Ich will mir nicht vorstellen, was das mit ihr oder mir machen wird. Was es für Auswirkungen geben könnte. Die Liste ist lang, die mir mein behandelter Arzt gegeben hat und erst mit der Zeit werde ich erfahren, was auf mich zutreffen wird. Aus diesem Grund ist es besser, wenn sie sich von mir fernhält.

Ein plötzlicher Knall lässt mich zusammenzucken, bevor ich mit schnellen Schritten aus dem Badezimmer stürme, um die Ursache für diesen Lärm zu finden. Avery steht mit großen Augen vor mir, die eine tiefe Traurigkeit ausdrücken, während ich aber noch andere Emotionen darin erkennen kann. Wut, Verwirrung und Unglaube. Ihr Atem stockt, während sich eine Gänsehaut auf ihrem Körper ausbreitet. Ihre Haare sind verstrubbelt und ich ziehe die Augenbrauen zusammen, bevor mich die Erkenntnis trifft, als ich den Brief in ihrer Hand entdecke.

Ein Brief aus dem Krankenhaus.

Woher hat sie den? Nein, oder? Hat Avery meinen Esstisch durchsucht und in meinen Sachen geschnüffelt?

»Der Postbote war gerade da«, beantwortet sie meine unausgesprochene Frage.

Meine Augenbrauen senken sich noch mehr, sodass sich die Furche dazwischen vertieft. »Und das gibt dir das Recht, meine Briefe zu öffnen?«, kontere ich und verschränke dabei meine Arme vor der Brust.

Eine Abwehrhaltung, da ich mich in die Enge getrieben fühle. Wie kommt sie darauf, meine Sachen zu durchforsten? Diese Dinge gehen sie absolut nichts an.

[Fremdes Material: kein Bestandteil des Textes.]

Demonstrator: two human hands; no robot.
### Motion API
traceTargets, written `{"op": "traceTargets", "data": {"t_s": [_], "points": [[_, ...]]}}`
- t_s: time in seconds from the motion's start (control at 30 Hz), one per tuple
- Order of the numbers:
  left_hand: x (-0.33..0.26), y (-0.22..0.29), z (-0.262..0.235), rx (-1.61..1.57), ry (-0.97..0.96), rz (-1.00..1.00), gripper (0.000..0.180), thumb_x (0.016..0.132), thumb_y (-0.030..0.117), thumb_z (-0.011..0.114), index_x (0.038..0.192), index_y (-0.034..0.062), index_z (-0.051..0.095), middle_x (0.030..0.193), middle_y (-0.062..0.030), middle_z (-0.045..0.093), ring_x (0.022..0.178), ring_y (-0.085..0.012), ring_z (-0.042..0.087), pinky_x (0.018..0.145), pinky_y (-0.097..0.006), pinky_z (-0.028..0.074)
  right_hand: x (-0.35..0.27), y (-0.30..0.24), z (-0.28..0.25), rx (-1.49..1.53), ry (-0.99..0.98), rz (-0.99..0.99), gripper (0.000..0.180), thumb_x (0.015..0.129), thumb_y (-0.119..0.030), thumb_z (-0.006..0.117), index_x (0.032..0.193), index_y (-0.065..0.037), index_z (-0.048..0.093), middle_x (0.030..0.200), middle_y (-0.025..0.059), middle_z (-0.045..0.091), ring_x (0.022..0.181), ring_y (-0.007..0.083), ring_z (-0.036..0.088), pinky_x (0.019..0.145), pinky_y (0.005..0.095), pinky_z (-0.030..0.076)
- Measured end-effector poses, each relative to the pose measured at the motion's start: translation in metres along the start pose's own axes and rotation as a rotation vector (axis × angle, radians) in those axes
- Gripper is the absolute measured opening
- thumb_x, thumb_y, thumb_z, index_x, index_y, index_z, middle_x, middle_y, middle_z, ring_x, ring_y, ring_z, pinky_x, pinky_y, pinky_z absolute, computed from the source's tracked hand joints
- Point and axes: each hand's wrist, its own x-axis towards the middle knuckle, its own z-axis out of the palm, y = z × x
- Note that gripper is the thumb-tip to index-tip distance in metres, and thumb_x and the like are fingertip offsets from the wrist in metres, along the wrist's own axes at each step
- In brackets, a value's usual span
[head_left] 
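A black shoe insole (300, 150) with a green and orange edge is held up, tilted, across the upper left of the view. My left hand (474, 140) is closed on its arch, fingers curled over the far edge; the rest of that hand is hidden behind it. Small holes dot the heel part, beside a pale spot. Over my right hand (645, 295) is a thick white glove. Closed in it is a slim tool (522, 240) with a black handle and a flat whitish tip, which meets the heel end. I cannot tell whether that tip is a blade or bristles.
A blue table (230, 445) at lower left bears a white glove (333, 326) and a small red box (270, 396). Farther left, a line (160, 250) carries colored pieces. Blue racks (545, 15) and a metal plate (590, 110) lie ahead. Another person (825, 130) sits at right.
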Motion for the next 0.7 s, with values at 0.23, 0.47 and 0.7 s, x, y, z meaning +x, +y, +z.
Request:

»Sag mir, dass du nicht an einem Hirntumor leidest?« Auf meine Frage geht Avery nicht ein, sondern sie stellt ihre eigenen, um mehr von mir zu erfahren.

Mit einem Ruck reiße ich ihr das Dokument aus den Händen. Ihr schockierter Schrei ignoriere ich dabei, was nicht korrekt ist, aber ich kann nicht anders. Viel zu sehr bin ich von ihrem Handeln überrascht. Fast habe ich geglaubt, dass sie es nicht mitbekommen wird. Das Schicksal hatte wohl andere Pläne, die mich keineswegs freuen. Meine Augen überfliegen das Stück Papier, um herauszufinden, wie viel Avery weiß.